The Talmud gives us complex responses to what we might have thought were easy questions. Each Talmudic discussion brings us in to the inner world of its participants, often including rabbis of several different generations. Each argument is based on a logic process consistent with the thought processes and assumptions of that particular rabbi. Like a good novel, the Talmud weaves a web of seemingly disconnected information, and by the end, somehow the strands come together to form a cohesive and meaningful whole. This finished web leads us to the conclusion that life is infinitely complex, that certainty is elusive, and that the process of searching for answers is more significant than actually finding them.

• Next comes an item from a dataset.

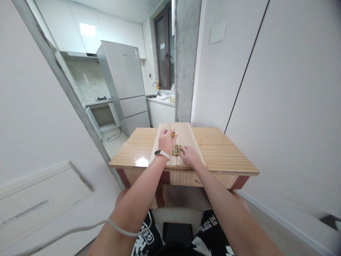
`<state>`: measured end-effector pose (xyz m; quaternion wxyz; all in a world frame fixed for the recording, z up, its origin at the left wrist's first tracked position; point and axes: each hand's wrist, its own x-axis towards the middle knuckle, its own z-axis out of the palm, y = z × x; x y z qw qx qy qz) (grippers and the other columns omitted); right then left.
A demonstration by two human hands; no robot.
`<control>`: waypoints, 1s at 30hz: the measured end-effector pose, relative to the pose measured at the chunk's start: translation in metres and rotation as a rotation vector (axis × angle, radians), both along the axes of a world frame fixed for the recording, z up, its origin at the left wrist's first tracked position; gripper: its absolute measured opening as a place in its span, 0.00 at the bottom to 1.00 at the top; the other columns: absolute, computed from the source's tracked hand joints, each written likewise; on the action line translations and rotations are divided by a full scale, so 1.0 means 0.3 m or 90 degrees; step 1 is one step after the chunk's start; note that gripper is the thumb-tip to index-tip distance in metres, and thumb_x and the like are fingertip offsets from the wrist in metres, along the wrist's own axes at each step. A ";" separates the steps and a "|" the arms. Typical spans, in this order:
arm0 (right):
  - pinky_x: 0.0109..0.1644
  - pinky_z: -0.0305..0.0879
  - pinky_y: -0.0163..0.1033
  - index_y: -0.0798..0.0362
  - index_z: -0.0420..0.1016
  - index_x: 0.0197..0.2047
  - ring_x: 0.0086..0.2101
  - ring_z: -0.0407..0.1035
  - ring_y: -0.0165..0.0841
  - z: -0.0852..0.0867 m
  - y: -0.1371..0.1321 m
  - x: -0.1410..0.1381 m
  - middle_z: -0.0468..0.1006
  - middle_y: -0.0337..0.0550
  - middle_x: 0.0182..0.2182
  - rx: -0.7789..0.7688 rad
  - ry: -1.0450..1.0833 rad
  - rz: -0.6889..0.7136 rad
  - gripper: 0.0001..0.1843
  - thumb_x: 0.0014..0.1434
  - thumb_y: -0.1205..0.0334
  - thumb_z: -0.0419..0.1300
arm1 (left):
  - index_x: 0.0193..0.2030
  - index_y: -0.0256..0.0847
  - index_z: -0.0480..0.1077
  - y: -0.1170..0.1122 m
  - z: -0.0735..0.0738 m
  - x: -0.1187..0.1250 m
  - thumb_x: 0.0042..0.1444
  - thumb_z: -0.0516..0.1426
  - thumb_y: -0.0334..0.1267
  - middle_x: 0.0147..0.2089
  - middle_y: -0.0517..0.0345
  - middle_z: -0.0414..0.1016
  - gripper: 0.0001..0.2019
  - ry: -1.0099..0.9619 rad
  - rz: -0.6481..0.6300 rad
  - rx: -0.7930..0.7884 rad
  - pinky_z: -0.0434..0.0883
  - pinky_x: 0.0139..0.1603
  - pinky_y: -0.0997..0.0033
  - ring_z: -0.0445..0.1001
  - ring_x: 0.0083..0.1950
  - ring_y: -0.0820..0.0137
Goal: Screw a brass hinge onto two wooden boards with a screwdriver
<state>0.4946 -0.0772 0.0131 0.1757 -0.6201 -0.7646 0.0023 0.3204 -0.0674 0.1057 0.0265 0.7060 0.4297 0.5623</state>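
Note:
Two pale wooden boards [183, 132] lie side by side, with a narrow seam between them. A brass-coloured hinge [176, 150] rests across the seam. My left hand [166, 141], with a band on its wrist, is above the left board. Its thumb and fingers close around a small yellow-and-black object [173, 135], whose kind is hard to make out. On the right board, my right hand [189, 156] has its fingertips pinched together at the hinge's right leaf. Whatever may be between those fingertips is too small to tell.
The boards lie on a wood-grain table [223, 149] with a drawer [183, 178] at its front. A white cable [87, 227] passes near my left forearm. A fridge [125, 71] and a sink counter [161, 101] stand beyond; a white wall [279, 106] is at right.

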 end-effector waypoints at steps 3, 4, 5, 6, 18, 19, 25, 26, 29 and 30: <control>0.66 0.52 0.45 0.48 0.74 0.62 0.59 0.64 0.41 -0.005 0.000 0.000 0.75 0.51 0.58 0.018 0.001 -0.003 0.22 0.73 0.52 0.47 | 0.49 0.43 0.76 -0.002 -0.001 -0.005 0.63 0.63 0.35 0.44 0.53 0.74 0.09 0.010 0.028 -0.001 0.75 0.49 0.63 0.75 0.42 0.65; 0.66 0.53 0.45 0.48 0.75 0.61 0.59 0.64 0.41 -0.007 0.001 0.001 0.76 0.51 0.58 0.025 0.002 -0.004 0.22 0.73 0.52 0.47 | 0.50 0.43 0.76 -0.001 -0.002 -0.006 0.63 0.63 0.35 0.44 0.53 0.74 0.09 0.013 0.034 -0.003 0.75 0.49 0.63 0.75 0.43 0.65; 0.65 0.54 0.45 0.48 0.75 0.60 0.58 0.65 0.41 -0.009 0.002 0.001 0.76 0.50 0.57 0.030 0.003 -0.004 0.22 0.73 0.52 0.47 | 0.51 0.43 0.76 0.000 -0.003 -0.007 0.64 0.63 0.35 0.44 0.53 0.74 0.09 0.015 0.039 -0.004 0.75 0.50 0.63 0.76 0.43 0.65; 0.65 0.54 0.44 0.48 0.75 0.60 0.58 0.65 0.40 -0.011 0.003 0.001 0.76 0.50 0.57 0.033 0.005 -0.004 0.22 0.73 0.52 0.47 | 0.51 0.43 0.76 0.001 -0.005 -0.007 0.64 0.62 0.34 0.44 0.52 0.74 0.09 0.016 0.039 -0.005 0.75 0.50 0.62 0.76 0.43 0.65; 0.65 0.55 0.43 0.47 0.75 0.61 0.58 0.65 0.39 -0.018 0.010 0.008 0.76 0.49 0.57 0.034 0.007 -0.001 0.22 0.73 0.51 0.47 | 0.53 0.42 0.76 0.014 0.005 -0.005 0.66 0.57 0.30 0.49 0.51 0.76 0.12 0.027 -0.060 -0.019 0.76 0.52 0.63 0.78 0.46 0.66; 0.65 0.55 0.43 0.47 0.75 0.60 0.58 0.65 0.39 -0.019 0.010 0.007 0.76 0.49 0.57 0.035 0.008 -0.001 0.22 0.73 0.51 0.47 | 0.53 0.42 0.76 0.015 0.004 -0.007 0.66 0.58 0.30 0.48 0.51 0.76 0.12 0.022 -0.060 -0.019 0.76 0.51 0.64 0.78 0.45 0.66; 0.65 0.54 0.44 0.48 0.75 0.60 0.58 0.65 0.40 -0.016 0.010 0.004 0.75 0.51 0.57 0.028 0.003 0.007 0.22 0.74 0.52 0.46 | 0.49 0.44 0.78 0.007 0.003 -0.011 0.62 0.65 0.36 0.45 0.53 0.75 0.09 0.018 0.002 -0.002 0.75 0.50 0.64 0.76 0.44 0.66; 0.65 0.53 0.44 0.48 0.75 0.61 0.58 0.64 0.40 -0.016 0.010 0.004 0.75 0.51 0.58 0.026 0.002 0.006 0.22 0.74 0.52 0.46 | 0.48 0.44 0.78 0.005 0.005 -0.010 0.61 0.65 0.37 0.45 0.53 0.75 0.09 0.020 0.013 -0.003 0.75 0.50 0.63 0.76 0.44 0.65; 0.66 0.52 0.45 0.47 0.74 0.62 0.59 0.64 0.41 -0.016 0.009 0.004 0.75 0.50 0.58 0.021 -0.001 0.003 0.23 0.74 0.52 0.46 | 0.48 0.44 0.78 0.005 0.007 -0.007 0.61 0.66 0.36 0.43 0.54 0.75 0.09 0.021 0.033 -0.016 0.75 0.49 0.63 0.76 0.43 0.65; 0.66 0.52 0.45 0.47 0.74 0.62 0.59 0.64 0.41 -0.016 0.009 0.004 0.75 0.50 0.58 0.019 -0.001 0.002 0.23 0.74 0.52 0.46 | 0.49 0.44 0.78 0.007 0.007 -0.006 0.61 0.65 0.35 0.43 0.54 0.75 0.09 0.020 0.036 -0.020 0.75 0.49 0.63 0.76 0.43 0.65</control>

The word masechet is also found in a rabbinic commentary to the Psalms, known as Midrash Tehillim, and this quote, coming from around the time of the Talmud, helps us to understand fully why that particular word was chosen to describe the interconnected and sacred nature of all areas of life: "We are the web," it states, "and You are the Weaver."

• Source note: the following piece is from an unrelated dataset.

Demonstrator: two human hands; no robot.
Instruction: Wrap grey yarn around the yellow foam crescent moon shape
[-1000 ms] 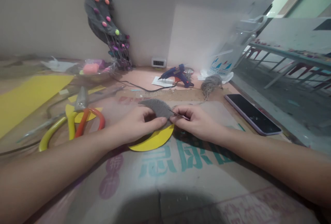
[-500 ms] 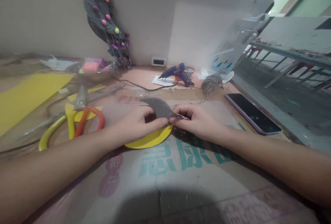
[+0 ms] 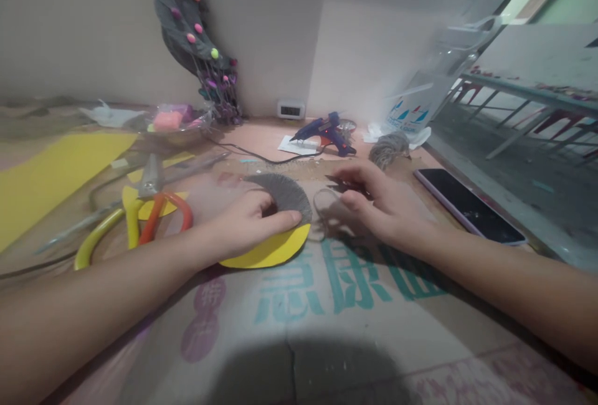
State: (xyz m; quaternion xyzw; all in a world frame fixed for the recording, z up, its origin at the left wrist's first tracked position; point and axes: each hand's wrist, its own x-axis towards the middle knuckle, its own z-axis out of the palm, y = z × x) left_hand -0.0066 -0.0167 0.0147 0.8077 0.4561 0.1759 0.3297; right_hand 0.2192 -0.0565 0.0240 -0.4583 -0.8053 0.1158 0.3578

If we are to speak of the web as holy ground, we should emerge from each on-line encounter feeling profoundly connected. And our souls must be touched primarily without the benefit of our physically touching anything. How can that be done?

The great 19th century chasidic master Rabbi Nachman of Breslov wrote, "It is good to have a special room set aside for sacred study and prayer, secluded meditation and conversation with God."

Sit down in front of your computer late at night and see what is there. Reach out to connect -- and not necessarily with people. Simply connecting to the latest news, to stock results or late ball scores, is enough to evoke a feeling of "humble surrender" and awe. How lovely can this universe be, how orderly and sound, when, without waking a soul, I can order cut-rate plane tickets to Chicago? How close to the mountaintop can one ascend, when, with a few clicks, one can see the deep blue earth from the perspective of a roving satellite hundreds of miles up? How dusty must my weary pilgrim's feet get, when I can click my way to a live shot of Jerusalem's Western Wall in seconds, and fax my prayer to be placed within its ancient cracks?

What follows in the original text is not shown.